# Task statement
For this exercise, retype each line of the material below verbatim and omit any picture.
----- Data section -----
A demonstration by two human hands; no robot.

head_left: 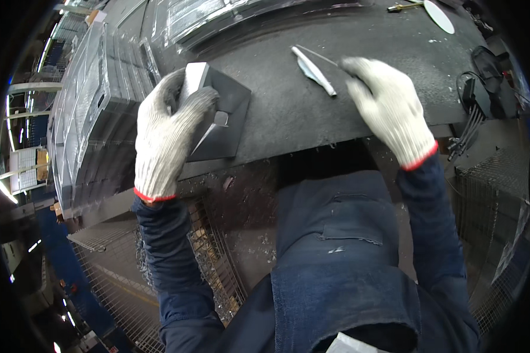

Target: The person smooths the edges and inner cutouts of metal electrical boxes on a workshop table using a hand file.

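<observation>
My left hand (171,126), in a white knit glove with a red cuff, is closed around the upright edge of a grey folded sheet-metal piece (232,112). The piece has a small square cutout and rests near the table's front edge. My right hand (388,100), gloved alike, is pinched with the fingertips toward the table's middle. A thin rod (317,55) runs from these fingertips to the left; its other end is hidden in the glove. Just below the rod lies a slim white-wrapped stick (314,72), apart from my right hand.
Stacked grey metal parts (100,117) stand on the left, and more parts (218,20) lie along the back of the dark table (277,117). A white oval disc (439,16) is at the far right. Black items with cables (483,88) sit at the right edge. Wire mesh cages (123,282) stand below.
</observation>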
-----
# Task output
A demonstration by two human hands; no robot.

head_left: 

Target: The person smooths the edges and inner cutouts of metal electrical boxes on a workshop table using a hand file.

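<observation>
My left hand (171,126), in a white knit glove with a red cuff, is closed around the upright edge of a grey folded sheet-metal piece (232,112). The piece has a small square cutout and rests near the table's front edge. My right hand (388,100), gloved alike, is pinched with the fingertips toward the table's middle. A thin rod (317,55) runs from these fingertips to the left; its other end is hidden in the glove. Just below the rod lies a slim white-wrapped stick (314,72), apart from my right hand.
Stacked grey metal parts (100,117) stand on the left, and more parts (218,20) lie along the back of the dark table (277,117). A white oval disc (439,16) is at the far right. Black items with cables (483,88) sit at the right edge. Wire mesh cages (123,282) stand below.
</observation>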

No further work is required for this exercise.